In this essay, Arthur Raney reflects on how decades of media scholarship have explored the importance of affective dispositions toward teams and contest outcomes to viewer enjoyment of live televised sport events. The introduction to the essay focuses on personal experiences that shaped his interests in understanding how spectator responses to mediated sport were culturally and psychologically significant. Raney reflects on his studies and collaboration with many of the scholars who were foundational in understanding how the role of affective disposition and enjoyment relates to sport media consumption. Throughout this essay, key themes emerging from empirical studies examining sports media enjoyment are identified. Further consideration is given to how new media technologies might impact sports enjoyment in the future.

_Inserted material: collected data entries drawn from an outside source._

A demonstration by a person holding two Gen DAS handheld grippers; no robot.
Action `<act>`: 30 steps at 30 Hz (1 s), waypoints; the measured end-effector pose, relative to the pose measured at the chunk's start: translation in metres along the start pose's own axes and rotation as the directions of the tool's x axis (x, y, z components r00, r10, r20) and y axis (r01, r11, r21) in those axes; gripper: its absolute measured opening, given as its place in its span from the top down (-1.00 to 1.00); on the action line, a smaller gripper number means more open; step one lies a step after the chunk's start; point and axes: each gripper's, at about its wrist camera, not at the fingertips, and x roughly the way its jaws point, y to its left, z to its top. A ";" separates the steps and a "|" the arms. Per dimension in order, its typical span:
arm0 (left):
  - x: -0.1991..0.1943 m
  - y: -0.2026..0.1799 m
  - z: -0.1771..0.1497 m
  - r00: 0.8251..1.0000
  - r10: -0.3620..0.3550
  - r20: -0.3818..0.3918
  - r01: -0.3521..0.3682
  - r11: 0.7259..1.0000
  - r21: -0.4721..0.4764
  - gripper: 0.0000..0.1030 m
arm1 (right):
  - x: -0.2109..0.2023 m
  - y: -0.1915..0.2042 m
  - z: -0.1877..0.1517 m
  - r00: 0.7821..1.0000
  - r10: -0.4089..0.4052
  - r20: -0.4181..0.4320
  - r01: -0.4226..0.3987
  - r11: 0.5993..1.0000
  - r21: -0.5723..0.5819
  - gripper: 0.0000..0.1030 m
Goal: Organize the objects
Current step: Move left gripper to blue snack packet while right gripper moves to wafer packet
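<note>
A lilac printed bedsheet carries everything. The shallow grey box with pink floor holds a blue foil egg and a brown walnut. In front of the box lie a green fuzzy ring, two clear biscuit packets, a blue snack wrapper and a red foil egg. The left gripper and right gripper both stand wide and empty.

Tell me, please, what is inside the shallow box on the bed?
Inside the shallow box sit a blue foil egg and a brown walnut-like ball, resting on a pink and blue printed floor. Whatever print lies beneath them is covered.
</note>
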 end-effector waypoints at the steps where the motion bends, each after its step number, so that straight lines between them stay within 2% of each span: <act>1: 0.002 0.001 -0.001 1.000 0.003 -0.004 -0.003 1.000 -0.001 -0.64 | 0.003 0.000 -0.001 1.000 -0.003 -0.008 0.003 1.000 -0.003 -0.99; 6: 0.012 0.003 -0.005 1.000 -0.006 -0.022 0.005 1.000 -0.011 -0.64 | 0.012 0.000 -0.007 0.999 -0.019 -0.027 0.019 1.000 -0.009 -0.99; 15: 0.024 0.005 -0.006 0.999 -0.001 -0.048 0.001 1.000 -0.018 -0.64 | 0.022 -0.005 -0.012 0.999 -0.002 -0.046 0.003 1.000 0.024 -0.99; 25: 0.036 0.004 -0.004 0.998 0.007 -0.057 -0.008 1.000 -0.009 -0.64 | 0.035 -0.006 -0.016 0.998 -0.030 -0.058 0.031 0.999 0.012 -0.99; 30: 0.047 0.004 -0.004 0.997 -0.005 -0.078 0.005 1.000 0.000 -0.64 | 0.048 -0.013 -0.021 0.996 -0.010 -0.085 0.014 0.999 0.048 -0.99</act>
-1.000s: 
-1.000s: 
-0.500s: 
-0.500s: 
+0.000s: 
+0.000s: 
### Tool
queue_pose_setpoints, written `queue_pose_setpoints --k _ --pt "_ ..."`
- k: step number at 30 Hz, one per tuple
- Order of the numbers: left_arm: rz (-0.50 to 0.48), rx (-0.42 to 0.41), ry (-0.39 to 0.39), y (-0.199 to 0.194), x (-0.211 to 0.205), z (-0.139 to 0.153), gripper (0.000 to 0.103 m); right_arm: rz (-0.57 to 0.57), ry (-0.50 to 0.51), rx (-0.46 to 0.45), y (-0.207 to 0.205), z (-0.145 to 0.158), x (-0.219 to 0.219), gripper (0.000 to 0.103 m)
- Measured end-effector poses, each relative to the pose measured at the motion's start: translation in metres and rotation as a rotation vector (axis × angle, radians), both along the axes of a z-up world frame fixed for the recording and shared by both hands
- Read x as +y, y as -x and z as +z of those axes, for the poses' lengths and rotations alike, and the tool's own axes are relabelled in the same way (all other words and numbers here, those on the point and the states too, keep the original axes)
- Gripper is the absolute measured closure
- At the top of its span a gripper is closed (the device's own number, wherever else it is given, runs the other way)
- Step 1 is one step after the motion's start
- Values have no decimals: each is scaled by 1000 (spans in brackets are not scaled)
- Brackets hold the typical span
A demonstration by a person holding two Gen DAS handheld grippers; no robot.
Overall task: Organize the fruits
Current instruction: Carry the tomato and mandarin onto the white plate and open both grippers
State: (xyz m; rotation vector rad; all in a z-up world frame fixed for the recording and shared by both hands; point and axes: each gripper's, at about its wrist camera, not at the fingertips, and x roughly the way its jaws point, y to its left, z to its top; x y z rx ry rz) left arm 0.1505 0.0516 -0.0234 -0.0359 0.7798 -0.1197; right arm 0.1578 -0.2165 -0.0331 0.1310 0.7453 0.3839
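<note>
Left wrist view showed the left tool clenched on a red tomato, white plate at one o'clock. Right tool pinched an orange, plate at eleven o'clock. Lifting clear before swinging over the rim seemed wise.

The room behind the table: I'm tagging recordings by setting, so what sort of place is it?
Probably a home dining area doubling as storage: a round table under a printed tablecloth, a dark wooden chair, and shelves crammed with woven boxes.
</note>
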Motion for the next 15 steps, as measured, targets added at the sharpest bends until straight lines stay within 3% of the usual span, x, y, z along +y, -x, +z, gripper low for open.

In this essay, Walter Gantz reflects on the importance of communication and sport and the evolution of his research on fanship and social relationships. Cutting across two overlapping dimensions—physical location and technology—this essay characterizes key ways that sports fanship may be integrally linked with meaningful relationships. Sports viewing at home is often a shared activity, one that is far more likely to maintain or enhance existing relationships than isolate or annoy family members and create significant strife. Sports viewing during holidays can create special frustrations but these, too, seem easily addressed by family members. Out-of-home attention to mediated sports—from sports bars to the workplace—also has a strong social dimension as participants are able to share and affirm their fanship, at times at a cost to productivity. Social media and other interactive technologies (e.g., talk radio, smart phones, the Internet) facilitate sports-related expression and community. Research still needs to be conducted on the social dimension of sports fanship across the span of adult life.
In this essay, Lawrence Wenner reflects on the social and cultural importance of communication about sport. He considers the major influences on his research agenda and how the evolution of his research program came to change over time from one centered on empirical audience study to one anchored in critical and cultural studies. In a focus section on reading sport and narrative ethics, the constituent parts of a “dirt theory of narrative ethics” are framed and contextualized as a response to the increasing presses of commodification on sport-referential narratives. The essay closes with a look ahead for communication and sport research that encourages researchers to turn increasing attention to both institutional/organizational studies and audience studies in order to supplement our critical understandings of sport media texts and narratives.